WORK REQUIRED: Set down every line of the data exactly, skipping the pictures.

INPUT DATA:
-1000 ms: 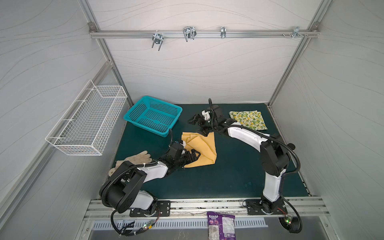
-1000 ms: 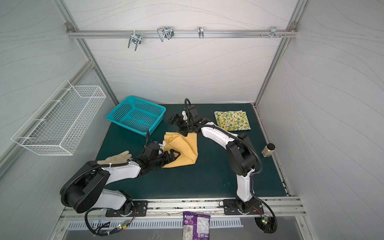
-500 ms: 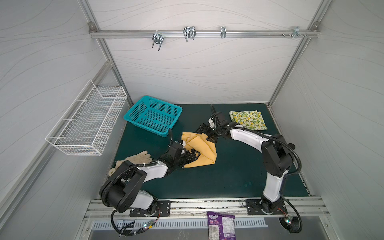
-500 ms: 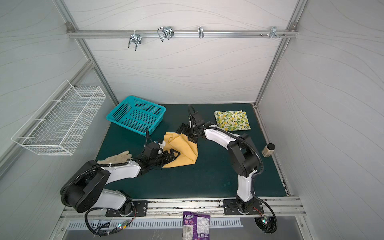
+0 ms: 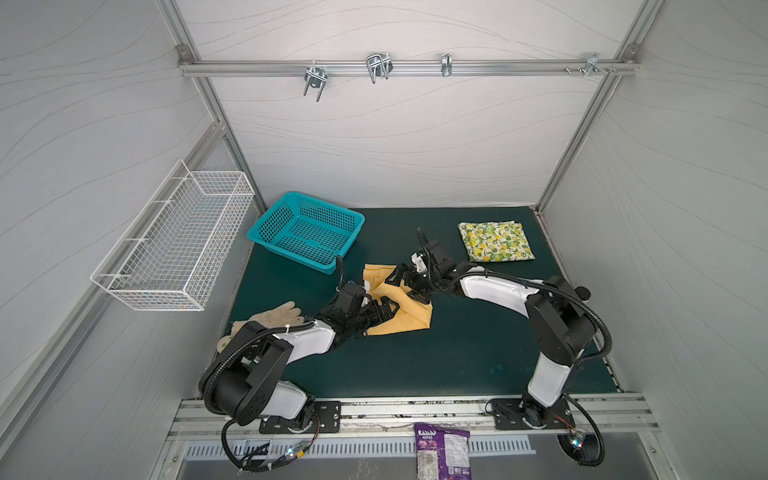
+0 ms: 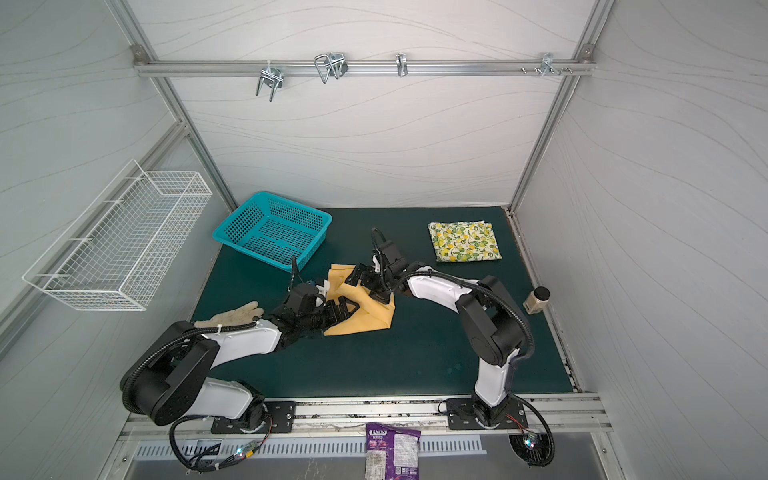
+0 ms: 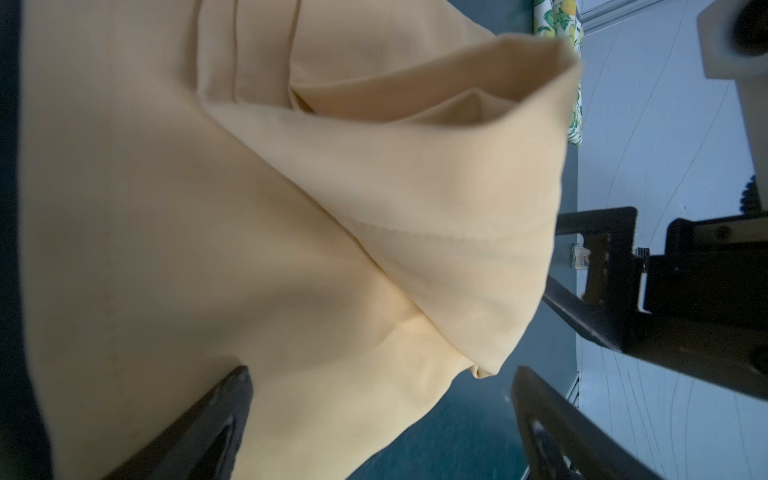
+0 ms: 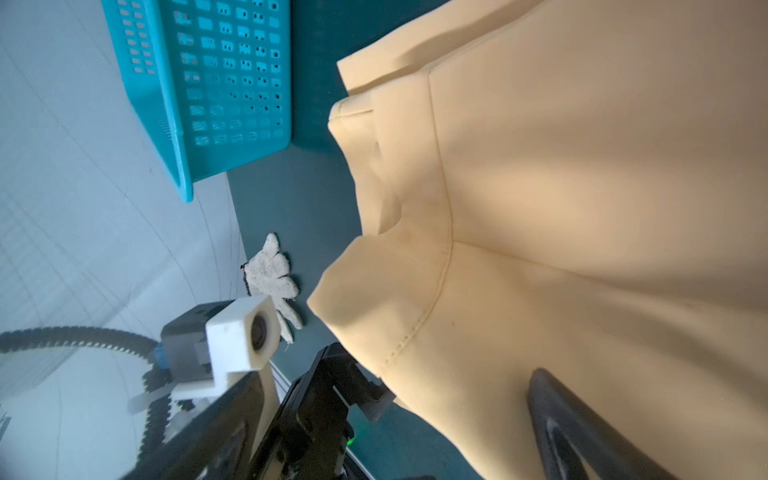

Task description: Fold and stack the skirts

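Mustard-yellow cloth skirt (image 5: 411, 318) lay lumpy and half folded. Over it hung the left claw (image 5: 388, 311) and right claw (image 5: 407, 287), both wide apart, gripping nothing. A jaw could snag one loose flap and undo the fold. Far back sat the lemon-print white skirt (image 5: 494, 247), folded.

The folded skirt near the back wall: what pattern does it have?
Folded skirt: yellow lemons, green leaves on white; best in both top views.
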Controlling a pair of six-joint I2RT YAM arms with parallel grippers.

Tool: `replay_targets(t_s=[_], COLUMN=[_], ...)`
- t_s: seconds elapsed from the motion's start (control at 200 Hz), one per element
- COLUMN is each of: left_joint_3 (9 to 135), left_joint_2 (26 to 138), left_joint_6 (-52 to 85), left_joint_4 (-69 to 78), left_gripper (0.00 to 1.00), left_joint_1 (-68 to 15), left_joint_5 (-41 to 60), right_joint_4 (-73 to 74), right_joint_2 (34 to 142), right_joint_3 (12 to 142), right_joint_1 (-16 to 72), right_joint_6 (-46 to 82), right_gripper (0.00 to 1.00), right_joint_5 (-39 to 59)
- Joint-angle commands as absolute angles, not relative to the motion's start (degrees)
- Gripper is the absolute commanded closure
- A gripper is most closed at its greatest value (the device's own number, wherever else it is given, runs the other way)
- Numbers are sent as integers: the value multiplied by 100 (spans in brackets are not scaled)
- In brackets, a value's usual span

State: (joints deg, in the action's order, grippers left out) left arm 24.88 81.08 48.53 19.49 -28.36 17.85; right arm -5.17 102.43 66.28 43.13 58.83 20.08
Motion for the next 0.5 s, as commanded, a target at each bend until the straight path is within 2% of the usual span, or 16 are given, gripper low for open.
replay_targets(t_s=[0.0, 0.495], left_joint_3=[2432, 2310], left_joint_2=[8209, 7699], left_joint_6=[4773, 4782], left_joint_4=[1187, 849], left_gripper=[2, 1], left_joint_1=[-2742, -2733], left_joint_5=[1556, 1400], right_joint_4=[-142, 807], right_joint_2=[10104, 10058], right_joint_3=[6460, 5332], right_joint_1=[4455, 4818], right_joint_6=[6162, 6658], right_gripper=[1, 1], right_joint_5=[2113, 2050])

WRITTEN ANSWER:
-1000 ms: 
-1000 ms: 
-500 ms: 
-500 ms: 
+0 ms: 
+0 ms: 
+0 ms: 
+0 ms: 

Task description: Fold and stack the skirts

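Mustard-yellow cloth skirt (image 5: 411, 318) lay lumpy and half folded. Over it hung the left claw (image 5: 388, 311) and right claw (image 5: 407, 287), both wide apart, gripping nothing. A jaw could snag one loose flap and undo the fold. Far back sat the lemon-print white skirt (image 5: 494, 247), folded.

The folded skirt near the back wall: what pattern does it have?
Folded skirt: yellow lemons, green leaves on white; best in both top views.
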Controlling a pair of six-joint I2RT YAM arms with parallel grippers.

Tool: `replay_targets(t_s=[_], COLUMN=[_], ...)`
- t_s: seconds elapsed from the motion's start (control at 200 Hz), one per element
- COLUMN is each of: left_joint_3 (9 to 135), left_joint_2 (26 to 138), left_joint_6 (-52 to 85), left_joint_4 (-69 to 78), left_gripper (0.00 to 1.00), left_joint_1 (-68 to 15), left_joint_5 (-41 to 60), right_joint_4 (-73 to 74), right_joint_2 (34 to 142), right_joint_3 (12 to 142), right_joint_1 (-16 to 72), right_joint_6 (-46 to 82), right_gripper (0.00 to 1.00), right_joint_5 (-39 to 59)
- Joint-angle commands as absolute angles, not relative to the motion's start (degrees)
- Gripper is the absolute commanded closure
- A gripper is most closed at its greatest value (the device's own number, wherever else it is given, runs the other way)
- Numbers are sent as integers: the value multiplied by 100 (spans in brackets are not scaled)
- In brackets, a value's usual span

State: (joints deg, in the action's order, grippers left out) left arm 24.88 81.08 48.53 19.49 -28.36 17.85; right arm -5.17 102.43 66.28 43.13 58.83 20.08
Motion for the next 0.5 s, as commanded, a target at each bend until the straight path is within 2% of the usual span, or 16 are given, gripper low for open.
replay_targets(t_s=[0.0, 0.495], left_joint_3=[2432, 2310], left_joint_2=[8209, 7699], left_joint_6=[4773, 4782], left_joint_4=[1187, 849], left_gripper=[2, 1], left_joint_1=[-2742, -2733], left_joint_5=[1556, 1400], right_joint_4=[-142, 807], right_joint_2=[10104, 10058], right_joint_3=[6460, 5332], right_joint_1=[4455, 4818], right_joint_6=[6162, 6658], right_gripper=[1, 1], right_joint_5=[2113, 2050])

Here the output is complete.